It should come as little surprise that all my adult life I have been nagged by a fuzzy sensation that the time we live in is once again out of joint. I have consequently been attracted to a wide variety of skeptical and alarmist social theories—from Rousseau’s argument that the ostensible progress of the arts and sciences had resulted in moral corruption, through Marcuse’s critique of consumer capitalism, to conservative or communitarian laments that the Protestant ethic, respect for authority, and a degree of social cohesion have been displaced by a culture of impulsive self-indulgence. What set me on a clearer intellectual course, though, were the problems I began to notice as a college teacher over a decade ago.
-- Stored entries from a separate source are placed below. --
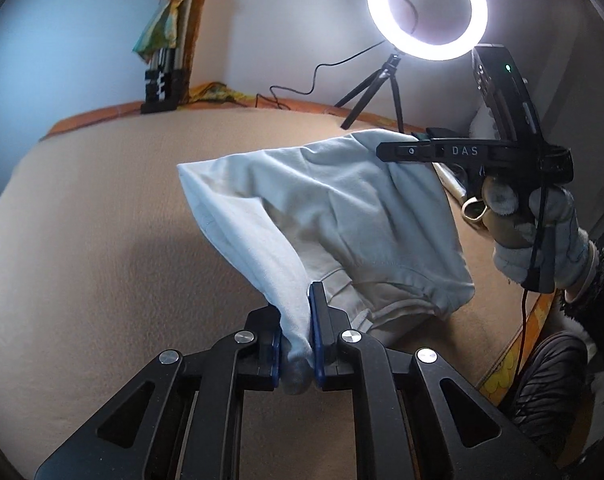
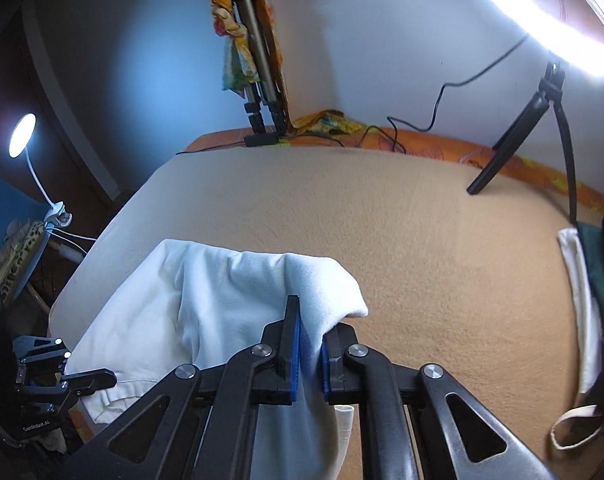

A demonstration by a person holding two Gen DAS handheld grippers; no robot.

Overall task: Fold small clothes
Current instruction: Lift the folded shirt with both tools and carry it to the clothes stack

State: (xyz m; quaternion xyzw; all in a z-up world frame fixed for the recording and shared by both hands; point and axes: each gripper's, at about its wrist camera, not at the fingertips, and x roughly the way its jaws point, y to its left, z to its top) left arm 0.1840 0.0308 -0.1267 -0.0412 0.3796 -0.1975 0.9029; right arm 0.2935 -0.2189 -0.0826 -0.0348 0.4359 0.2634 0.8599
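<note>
A small pale grey garment [image 1: 334, 216] hangs stretched between my two grippers above a tan blanket [image 1: 102, 220]. My left gripper [image 1: 298, 320] is shut on one edge of it, with cloth bunched between the blue pads. In the left wrist view my right gripper [image 1: 402, 150] pinches the far upper corner, held by a gloved hand [image 1: 542, 232]. In the right wrist view my right gripper [image 2: 310, 344] is shut on the same garment [image 2: 206, 300], which drapes down to the left. My left gripper [image 2: 98, 380] shows at the lower left, at the garment's edge.
A lit ring light [image 1: 426, 8] on a small tripod [image 1: 378, 88] stands at the blanket's far edge, with its cable [image 2: 442, 96] trailing. A folded tripod [image 2: 258, 76] with coloured cloth leans in the corner. A stack of folded clothes [image 2: 590, 300] lies at the right. A clip lamp [image 2: 22, 136] shines at the left.
</note>
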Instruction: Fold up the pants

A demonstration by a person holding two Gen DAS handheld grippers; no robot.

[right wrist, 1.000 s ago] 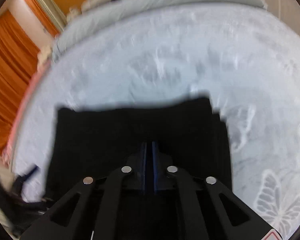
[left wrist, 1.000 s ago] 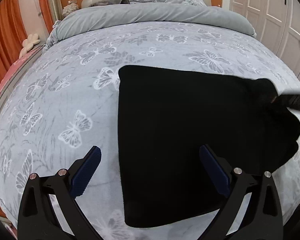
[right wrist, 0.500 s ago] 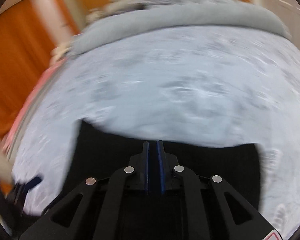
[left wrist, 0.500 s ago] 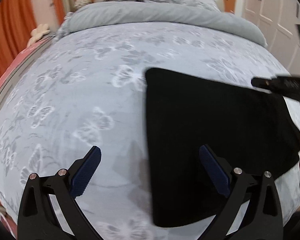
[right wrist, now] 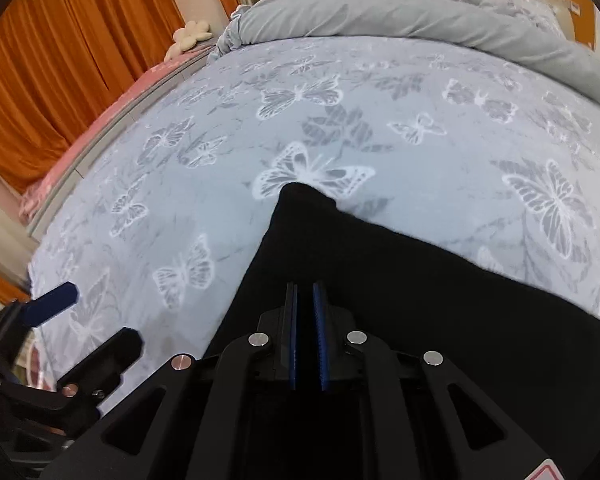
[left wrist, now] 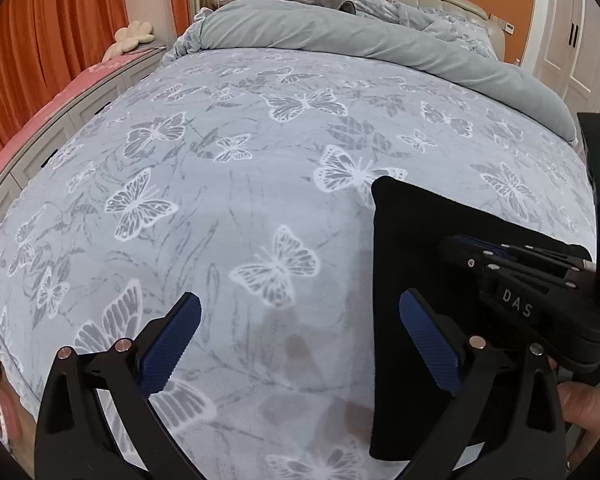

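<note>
The right gripper (right wrist: 305,300) is pinching the black pants (left wrist: 420,248) (lying near-right on the bed (left wrist: 228,200)); the left gripper (left wrist: 300,332) is hanging released; a slipping pinch could undo the fold.

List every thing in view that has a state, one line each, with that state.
pants: black, folded, lying on the bed.
left gripper: open, holding nothing.
right gripper: shut, over the pants; grip on cloth unclear.
duvet: bunched up by the headboard.
curtains: drawn.
</note>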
When I started teaching political science at the American University in Bulgaria (AUBG) in the fall of 1998, I was not the greatest teacher. I was fresh out of graduate school at the University of Notre Dame. Its still very traditional Department of Government and International Studies1 had provided me with an intellectual environment that was at once cozy and stimulating. There, I had been inspired by a few great teachers like Fred Dallmayr, Alan Dowty, and Martha Merritt—but had received zero pedagogical training. I had asked to audit a course on teaching methods, only to find out that the professor offering it taught mostly by negative example. Class materials and sessions were mildly disorganized, and she was often late for class. I had also taught my own course on nationalism, but no one from the department had given me any guidance or shown any interest in it. All this experience was hardly sufficient preparation for facing the college classroom.
The courses I taught at AUBG were initially based on a few fairly dull textbooks. In upper-level classes, I supplemented those with sometimes duller 30-page journal articles rehearsing the main theoretical debates in different areas. Naturally introverted, I did not exactly feel the classroom as my natural element. To reduce my anxiety, I stuck to carefully laid out lesson plans. I also presented detailed outlines of assigned readings analyzing, for example, World Bank policies or the roots of ethnic conflict. As a nod to the interactive teaching methods AUBG faculty were encouraged to adopt, I did direct occasional questions at students. But against much common advice, I often went on to answer these myself, and the classroom rarely erupted in heated discussion.
My initial approach to teaching thus violated all postulates of pedagogical wisdom which, ever since Dewey, had increasingly encouraged active student engagement. Yet, something almost miraculous happened. Most of the exams I graded showed solid understanding of difficult concepts, reasonable clarity of thought, and a decent command of written English. I also saw quite a few students, most of whom never received an A, sign up to take three of four courses with me. One of them, Denitsa, even came by (after I had given her yet another B+ on her take-home final essay) to tell me how much she and her friends loved my courses. She said they joked they were majoring in “Sardamov,” not in political science.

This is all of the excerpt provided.